*Work to be completed*: Retype the listing exactly as it stands, and keep every image out.
_ _ _ _ _
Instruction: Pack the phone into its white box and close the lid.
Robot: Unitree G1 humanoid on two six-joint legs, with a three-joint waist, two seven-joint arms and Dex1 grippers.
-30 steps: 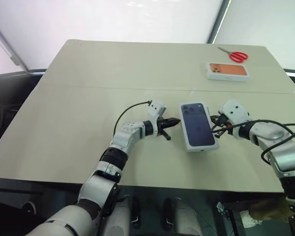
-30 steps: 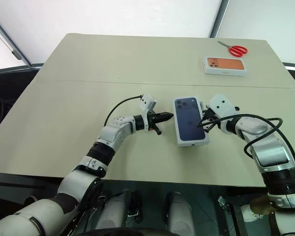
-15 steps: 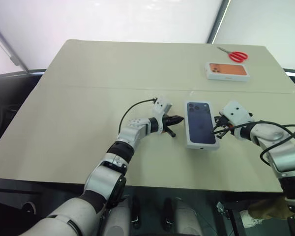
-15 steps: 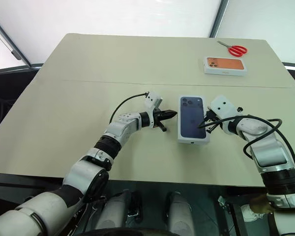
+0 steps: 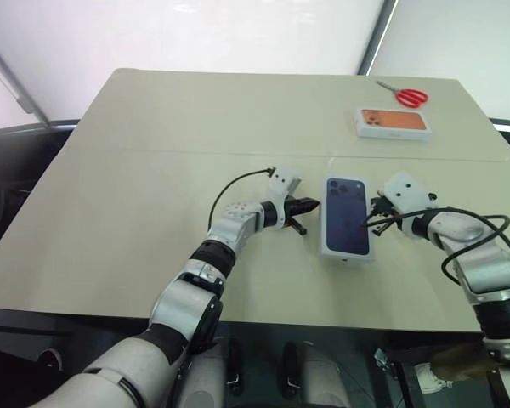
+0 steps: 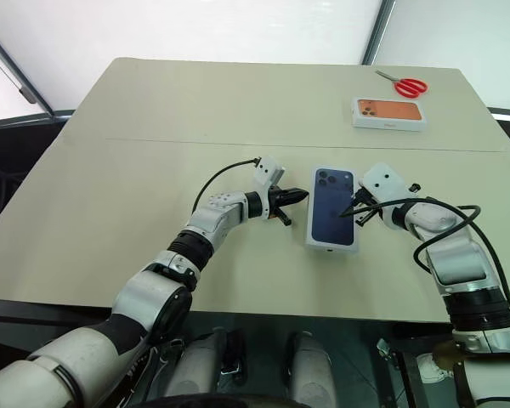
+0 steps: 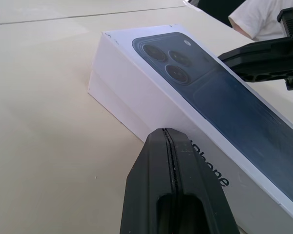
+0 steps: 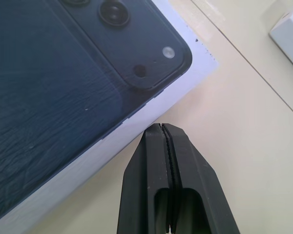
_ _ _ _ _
*Task answer*:
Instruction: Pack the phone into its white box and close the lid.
Robot: Unitree G1 humanoid on two six-joint legs, with a three-joint waist, two seven-joint arms and Dex1 grippers.
-30 steps: 
-30 steps: 
-15 steps: 
-15 steps: 
+0 steps: 
+0 steps: 
+0 steps: 
+0 steps: 

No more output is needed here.